Incentive Plan Could Help Double Ohio’s Vehicle Charging Stations
by Dan Gearino

August 30, 2017

The number of electric-vehicle charging stations in Ohio would be poised to double under a rebate proposal from American Electric Power and environmental groups.

If approved by the Public Utilities Commission of Ohio, the $10 million plan would give incentives to apartment owners, businesses and others to build up to 375 charging stations in AEP territory in Ohio.

Ohio has 346 stations listed by the federal government’s Alternative Fuels Data Center. That number, which includes public and private locations, ranks Ohio 20th in the country, behind Midwestern neighbors such as Michigan and Pennsylvania.

“It’s a great step,” said Sam Spofforth, executive director of Clean Fuels Ohio, which advocates for reducing pollution from vehicle fuels. “All electricity customers will benefit from this.”
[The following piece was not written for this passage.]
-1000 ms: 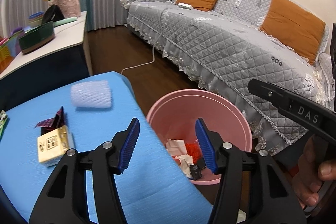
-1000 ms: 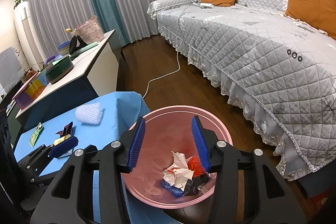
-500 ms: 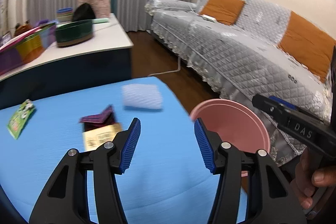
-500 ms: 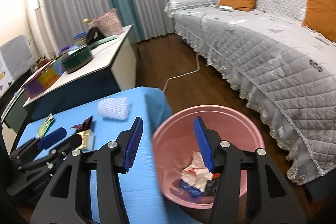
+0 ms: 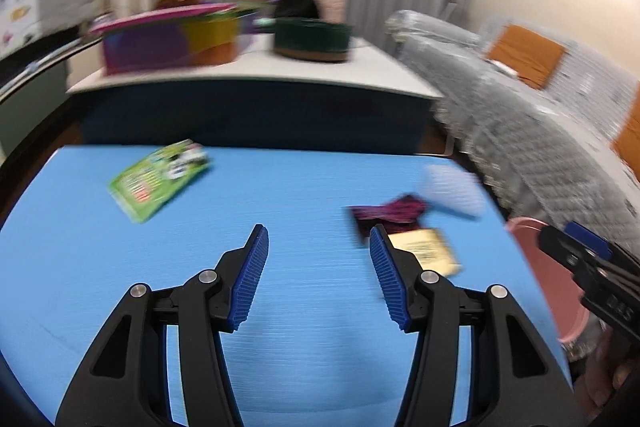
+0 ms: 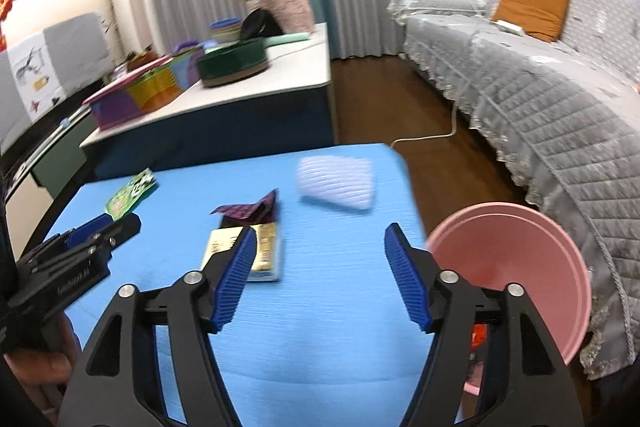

He expects broad benefits because of a decrease in air pollution and because the use of electricity as an automotive fuel will help to broaden the base for paying to maintain the electricity system.

The charging stations are a small part of an agreement that AEP and more than a dozen other parties are asking the PUCO to approve. AEP would receive several items it wants in exchange for making concessions to other groups that signed on to the deal.

AEP’s 1.3 million Ohio customers would pay for the charging-station rebates through a so-far unspecified charge in utility bills. And that is a concern for the Office of the Ohio Consumers’ Counsel, which opposes many parts of the rate plan.

“State regulators shouldn’t be asked to make a million consumers — most of whom don’t drive electric vehicles — pay to subsidize electric-vehicle charging through their AEP electric bills,” said Dan Doron, the office’s spokesman, in an e-mail.

Doron said an increase in charging stations should come instead from private investment in response to market demand.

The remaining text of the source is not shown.